* _Supplied information_:
- Opening Delimiter -

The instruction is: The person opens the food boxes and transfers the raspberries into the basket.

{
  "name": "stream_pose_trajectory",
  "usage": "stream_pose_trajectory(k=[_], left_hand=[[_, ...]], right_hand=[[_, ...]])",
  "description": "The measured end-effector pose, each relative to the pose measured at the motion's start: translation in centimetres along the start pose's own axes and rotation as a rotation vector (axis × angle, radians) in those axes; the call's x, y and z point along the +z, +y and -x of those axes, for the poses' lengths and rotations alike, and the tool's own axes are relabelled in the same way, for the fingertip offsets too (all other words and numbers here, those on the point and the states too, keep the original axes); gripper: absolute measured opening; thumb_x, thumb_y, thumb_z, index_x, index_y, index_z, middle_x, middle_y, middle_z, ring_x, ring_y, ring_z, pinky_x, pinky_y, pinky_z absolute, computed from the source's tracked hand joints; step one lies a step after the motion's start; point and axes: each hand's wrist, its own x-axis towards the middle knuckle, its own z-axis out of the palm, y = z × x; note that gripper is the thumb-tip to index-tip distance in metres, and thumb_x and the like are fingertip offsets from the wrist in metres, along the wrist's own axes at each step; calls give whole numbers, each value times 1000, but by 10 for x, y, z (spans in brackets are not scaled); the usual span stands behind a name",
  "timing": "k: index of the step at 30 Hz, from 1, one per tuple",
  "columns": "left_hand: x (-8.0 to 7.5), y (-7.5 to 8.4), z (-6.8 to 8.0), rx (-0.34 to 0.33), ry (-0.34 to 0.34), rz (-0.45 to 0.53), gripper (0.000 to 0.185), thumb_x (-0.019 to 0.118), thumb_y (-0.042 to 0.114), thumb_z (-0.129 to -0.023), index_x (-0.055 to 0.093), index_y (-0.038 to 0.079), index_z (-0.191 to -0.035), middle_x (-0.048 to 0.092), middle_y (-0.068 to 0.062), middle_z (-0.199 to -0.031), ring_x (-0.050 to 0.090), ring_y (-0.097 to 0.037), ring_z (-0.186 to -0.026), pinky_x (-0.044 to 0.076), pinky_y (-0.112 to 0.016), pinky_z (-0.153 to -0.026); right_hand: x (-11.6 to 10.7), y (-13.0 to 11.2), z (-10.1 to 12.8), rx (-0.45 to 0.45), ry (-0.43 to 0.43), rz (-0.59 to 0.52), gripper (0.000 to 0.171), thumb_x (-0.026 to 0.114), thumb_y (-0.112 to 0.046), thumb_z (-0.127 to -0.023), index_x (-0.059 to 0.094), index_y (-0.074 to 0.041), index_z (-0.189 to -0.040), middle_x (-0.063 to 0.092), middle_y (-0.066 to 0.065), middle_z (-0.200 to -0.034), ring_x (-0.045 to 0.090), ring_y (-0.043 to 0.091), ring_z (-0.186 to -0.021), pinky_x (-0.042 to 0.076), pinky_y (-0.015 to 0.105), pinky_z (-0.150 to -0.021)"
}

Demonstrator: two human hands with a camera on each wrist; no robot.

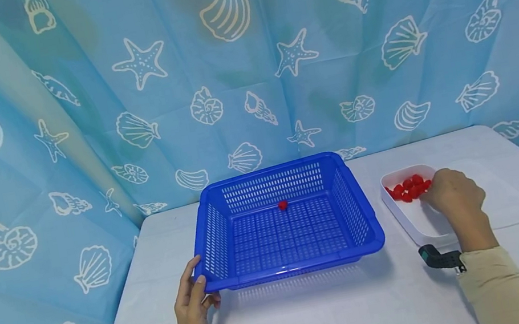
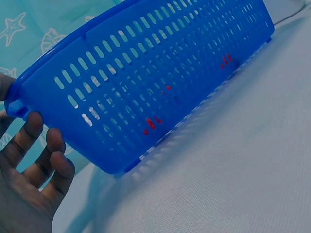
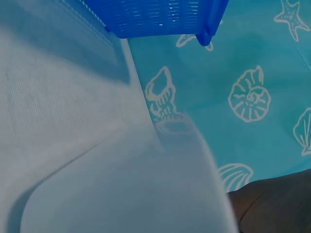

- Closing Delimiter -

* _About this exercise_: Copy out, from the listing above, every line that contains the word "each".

* _Answer to this task_:
  "description": "The measured end-effector pose, each relative to the pose measured at the motion's start: translation in centimetres along the start pose's own axes and rotation as a rotation vector (axis × angle, radians) in those axes; the call's x, y and z point along the +z, +y and -x of those axes, for the poses' lengths and rotations alike, and the tool's own axes are relabelled in the same way, for the fingertip offsets too (all other words and numbers here, those on the point and the states too, keep the original axes); gripper: absolute measured opening; thumb_x, thumb_y, thumb_z, index_x, index_y, index_z, middle_x, middle_y, middle_z, ring_x, ring_y, ring_z, pinky_x, pinky_y, pinky_z absolute, computed from the source's tracked hand joints; step one lies a step after the motion's start; point and axes: each hand's wrist, its own x-axis towards the middle knuckle, its own z-axis out of the palm, y = z × x; note that gripper is the thumb-tip to index-tip distance in metres, and thumb_x and the like are fingertip offsets from the wrist in metres, along the wrist's own axes at each step; calls give whole numbers, each value times 1000, but by 10 for x, y, z (spans in brackets are not scaled); the usual span stands behind a name",
Demonstrator: two human hands with a camera on each wrist; no robot.

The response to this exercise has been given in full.